Production Possibilities Curve:

  • Society cannot get everything it wants since there are limited resources and cannot have unlimited output. So society must make sacrifices and choose which good or service they want to produce over what they can give up.
  • A production possibilities curve is a graph that shows the possible productions of two goods/services that use the same fixed levels of the factors of production.
  • Used to represent several economic concepts such as productive efficiency, opportunity cost and scarcity of resources.
  • Production possibilities curves portrays productive efficiency in that the level of production of one good is maximized based off of the production level of another good.

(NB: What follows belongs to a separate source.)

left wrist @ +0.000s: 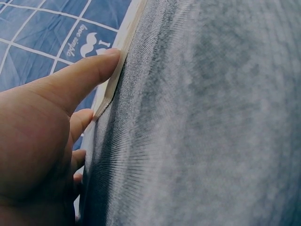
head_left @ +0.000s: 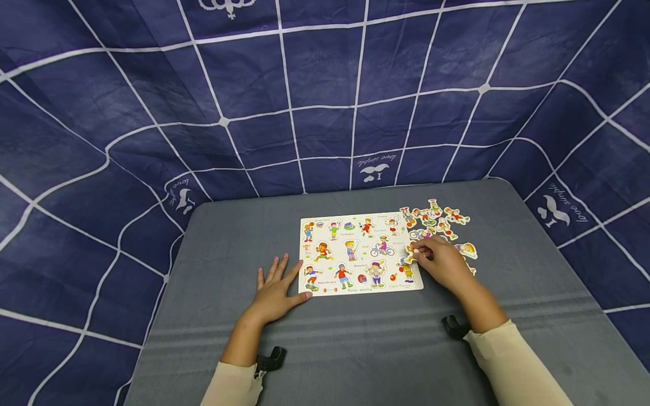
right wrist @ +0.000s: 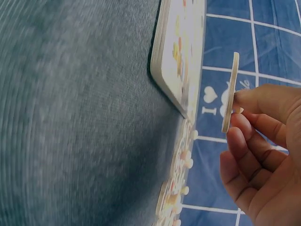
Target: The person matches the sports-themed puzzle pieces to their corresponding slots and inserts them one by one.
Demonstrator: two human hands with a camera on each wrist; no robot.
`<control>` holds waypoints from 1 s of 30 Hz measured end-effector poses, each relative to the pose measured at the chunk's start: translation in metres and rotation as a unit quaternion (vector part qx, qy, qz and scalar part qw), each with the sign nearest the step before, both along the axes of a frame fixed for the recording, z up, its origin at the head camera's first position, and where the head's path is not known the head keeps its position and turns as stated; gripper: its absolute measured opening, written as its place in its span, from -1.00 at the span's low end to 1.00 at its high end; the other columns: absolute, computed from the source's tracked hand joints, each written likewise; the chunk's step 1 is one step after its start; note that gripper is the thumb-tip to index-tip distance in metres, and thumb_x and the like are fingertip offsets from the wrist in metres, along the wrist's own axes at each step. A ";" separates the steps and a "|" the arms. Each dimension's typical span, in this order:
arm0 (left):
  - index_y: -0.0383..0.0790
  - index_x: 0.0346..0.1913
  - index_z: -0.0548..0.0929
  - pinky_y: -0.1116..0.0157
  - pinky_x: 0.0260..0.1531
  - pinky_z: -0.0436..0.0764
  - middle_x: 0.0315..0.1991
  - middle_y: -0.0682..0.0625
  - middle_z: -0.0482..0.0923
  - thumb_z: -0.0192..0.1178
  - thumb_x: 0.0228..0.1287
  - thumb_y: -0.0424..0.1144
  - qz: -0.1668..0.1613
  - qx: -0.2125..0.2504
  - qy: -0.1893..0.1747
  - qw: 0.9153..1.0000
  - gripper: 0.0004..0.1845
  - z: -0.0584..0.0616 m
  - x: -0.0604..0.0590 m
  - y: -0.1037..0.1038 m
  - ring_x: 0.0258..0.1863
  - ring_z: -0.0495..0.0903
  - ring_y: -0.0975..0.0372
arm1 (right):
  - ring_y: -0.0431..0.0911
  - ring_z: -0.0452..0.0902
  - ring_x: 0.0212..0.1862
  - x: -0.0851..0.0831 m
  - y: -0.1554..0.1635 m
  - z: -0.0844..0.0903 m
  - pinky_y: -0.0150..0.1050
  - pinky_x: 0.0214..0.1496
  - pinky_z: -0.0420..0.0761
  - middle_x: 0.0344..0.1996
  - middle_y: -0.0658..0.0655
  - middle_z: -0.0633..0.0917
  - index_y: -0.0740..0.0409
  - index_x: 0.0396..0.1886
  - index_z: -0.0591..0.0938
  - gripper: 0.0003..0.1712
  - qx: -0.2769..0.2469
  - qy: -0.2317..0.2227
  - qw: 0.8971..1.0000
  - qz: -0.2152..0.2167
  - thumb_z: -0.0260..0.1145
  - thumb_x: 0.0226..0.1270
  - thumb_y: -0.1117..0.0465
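Note:
A cream puzzle board point(head_left: 335, 287) printed with children playing sports lies flat on the table. At its lower left corner my left hand point(head_left: 274, 294) rests with fingers spread, thumb on the front edge and index fingertip at the left edge. In the left wrist view the thumb point(left wrist: 89, 70) lies along the board's rim. My right hand point(head_left: 443, 260) pinches a thin wooden puzzle piece point(right wrist: 230, 96) between thumb and fingertips. That piece is held up on edge near the board's right side, and its printed face is mostly turned away in the right wrist view.
Several loose puzzle pieces point(head_left: 443, 227) with small knobs lie in a cluster right of the board, some behind and under my right hand. A grey cloth covers the table point(head_left: 228, 237). Dark blue checked curtains point(head_left: 325, 129) hang along its back and sides.

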State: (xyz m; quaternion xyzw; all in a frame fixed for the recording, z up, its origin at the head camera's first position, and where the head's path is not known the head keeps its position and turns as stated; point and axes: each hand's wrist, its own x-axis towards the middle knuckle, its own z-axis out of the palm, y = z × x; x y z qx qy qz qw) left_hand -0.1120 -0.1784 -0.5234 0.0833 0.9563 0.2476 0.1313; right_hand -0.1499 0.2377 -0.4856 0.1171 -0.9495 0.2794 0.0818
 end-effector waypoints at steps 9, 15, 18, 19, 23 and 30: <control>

Law of Increasing Opportunity Cost

  • Opportunity cost is whatever must be given up to obtain another good or service. (Opportunity cost is opportunity lost).
  • For example, if Joe has $1 and he spends that dollar on a candy bar, his opportunity cost is not the dollar itself, but anything else he could have used that dollar to purchase.
  • Law of Increasing Opportunity Cost states that the more one product is produced the greater the opportunity cost of another good or service.[11]
    • This is to say that other alternatives must be sacrificed (perhaps more productively efficient and necessary alternatives) in order for production of the same product to occur.

Shaping of the Curve

  • The production possibilities curve is meant to relfect the law of increasing opportunity cost.
  • The curve of it is bowed out from the origin of the graph.
    • A production possibilities curve assuming constant costs (and thus no increasing opportunity costs) assumes a linear form.
external image ppp-incr.gif

  • Points on the curve are attainable and efficient.
  • Points inside of the curve are attainable but inefficient.
  • Points outside of the curve are unattainable with current technology and resources.

Economic Rationale (for the Law of Increasing Opportunity Costs)

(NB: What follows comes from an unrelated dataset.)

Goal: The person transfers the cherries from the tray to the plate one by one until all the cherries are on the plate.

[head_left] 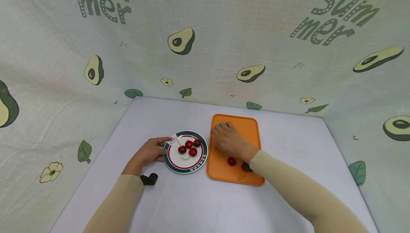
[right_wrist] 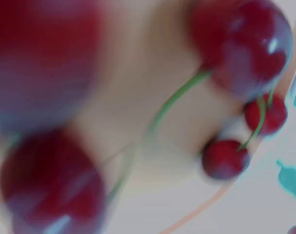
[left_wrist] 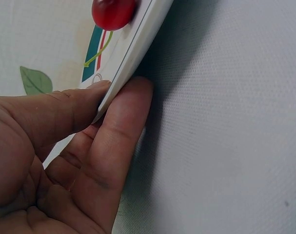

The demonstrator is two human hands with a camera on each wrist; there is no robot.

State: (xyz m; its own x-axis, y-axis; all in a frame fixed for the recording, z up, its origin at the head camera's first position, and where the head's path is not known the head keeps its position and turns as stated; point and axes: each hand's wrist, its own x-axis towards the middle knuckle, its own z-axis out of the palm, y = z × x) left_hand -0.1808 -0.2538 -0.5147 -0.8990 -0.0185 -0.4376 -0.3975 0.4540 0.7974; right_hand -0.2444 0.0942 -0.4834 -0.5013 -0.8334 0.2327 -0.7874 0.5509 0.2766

  • Economic resources are not completely adaptable to alternative uses, so many resources are better at producing one good than at producing another. As production of one good is increased, resources that are less and less adaptable to the production of that good must be used. Those resources then cannot be used to produce the goods which they are ideally suited to produce. Thus, as production of a certain good increases, so does opportunity cost.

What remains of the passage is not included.